Input data:
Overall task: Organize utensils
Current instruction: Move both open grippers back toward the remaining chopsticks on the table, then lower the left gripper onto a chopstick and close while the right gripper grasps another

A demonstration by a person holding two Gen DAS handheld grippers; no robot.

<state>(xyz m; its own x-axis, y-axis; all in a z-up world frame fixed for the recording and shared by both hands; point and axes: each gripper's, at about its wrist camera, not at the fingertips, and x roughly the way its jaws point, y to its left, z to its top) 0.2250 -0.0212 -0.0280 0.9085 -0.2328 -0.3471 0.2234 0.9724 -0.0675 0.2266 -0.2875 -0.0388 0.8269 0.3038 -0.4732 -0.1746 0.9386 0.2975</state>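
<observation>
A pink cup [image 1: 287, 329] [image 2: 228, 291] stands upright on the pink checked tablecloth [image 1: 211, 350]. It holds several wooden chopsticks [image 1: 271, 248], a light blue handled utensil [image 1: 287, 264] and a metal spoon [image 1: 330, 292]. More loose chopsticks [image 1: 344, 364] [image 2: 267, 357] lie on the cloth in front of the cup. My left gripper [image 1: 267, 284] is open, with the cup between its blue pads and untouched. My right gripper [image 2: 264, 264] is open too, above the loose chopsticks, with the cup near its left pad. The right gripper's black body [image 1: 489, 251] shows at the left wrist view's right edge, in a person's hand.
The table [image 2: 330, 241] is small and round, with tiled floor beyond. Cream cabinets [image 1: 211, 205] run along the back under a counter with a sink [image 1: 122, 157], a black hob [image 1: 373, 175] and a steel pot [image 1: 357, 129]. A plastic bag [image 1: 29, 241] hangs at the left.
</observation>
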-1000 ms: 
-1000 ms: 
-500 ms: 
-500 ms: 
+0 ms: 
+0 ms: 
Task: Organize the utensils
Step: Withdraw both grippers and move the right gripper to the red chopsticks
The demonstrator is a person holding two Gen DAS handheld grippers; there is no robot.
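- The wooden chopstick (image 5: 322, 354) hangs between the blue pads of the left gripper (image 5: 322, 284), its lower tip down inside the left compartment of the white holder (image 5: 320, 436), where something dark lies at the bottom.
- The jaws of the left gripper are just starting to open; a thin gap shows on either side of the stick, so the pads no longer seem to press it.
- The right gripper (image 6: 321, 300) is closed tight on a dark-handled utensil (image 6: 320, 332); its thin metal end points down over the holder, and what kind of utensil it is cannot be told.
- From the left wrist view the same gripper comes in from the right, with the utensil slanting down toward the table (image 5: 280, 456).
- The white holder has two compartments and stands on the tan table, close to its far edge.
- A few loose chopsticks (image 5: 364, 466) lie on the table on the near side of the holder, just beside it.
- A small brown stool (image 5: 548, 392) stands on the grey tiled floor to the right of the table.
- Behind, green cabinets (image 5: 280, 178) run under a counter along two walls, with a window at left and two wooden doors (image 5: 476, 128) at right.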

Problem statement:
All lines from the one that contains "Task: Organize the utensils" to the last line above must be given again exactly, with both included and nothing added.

Exercise output:
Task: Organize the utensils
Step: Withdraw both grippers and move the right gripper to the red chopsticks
The demonstrator is a person holding two Gen DAS handheld grippers; there is no robot.
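- The wooden chopstick (image 5: 322, 354) hangs between the blue pads of the left gripper (image 5: 322, 284), its lower tip down inside the left compartment of the white holder (image 5: 320, 436), where something dark lies at the bottom.
- The jaws of the left gripper are just starting to open; a thin gap shows on either side of the stick, so the pads no longer seem to press it.
- The right gripper (image 6: 321, 300) is closed tight on a dark-handled utensil (image 6: 320, 332); its thin metal end points down over the holder, and what kind of utensil it is cannot be told.
- From the left wrist view the same gripper comes in from the right, with the utensil slanting down toward the table (image 5: 280, 456).
- The white holder has two compartments and stands on the tan table, close to its far edge.
- A few loose chopsticks (image 5: 364, 466) lie on the table on the near side of the holder, just beside it.
- A small brown stool (image 5: 548, 392) stands on the grey tiled floor to the right of the table.
- Behind, green cabinets (image 5: 280, 178) run under a counter along two walls, with a window at left and two wooden doors (image 5: 476, 128) at right.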

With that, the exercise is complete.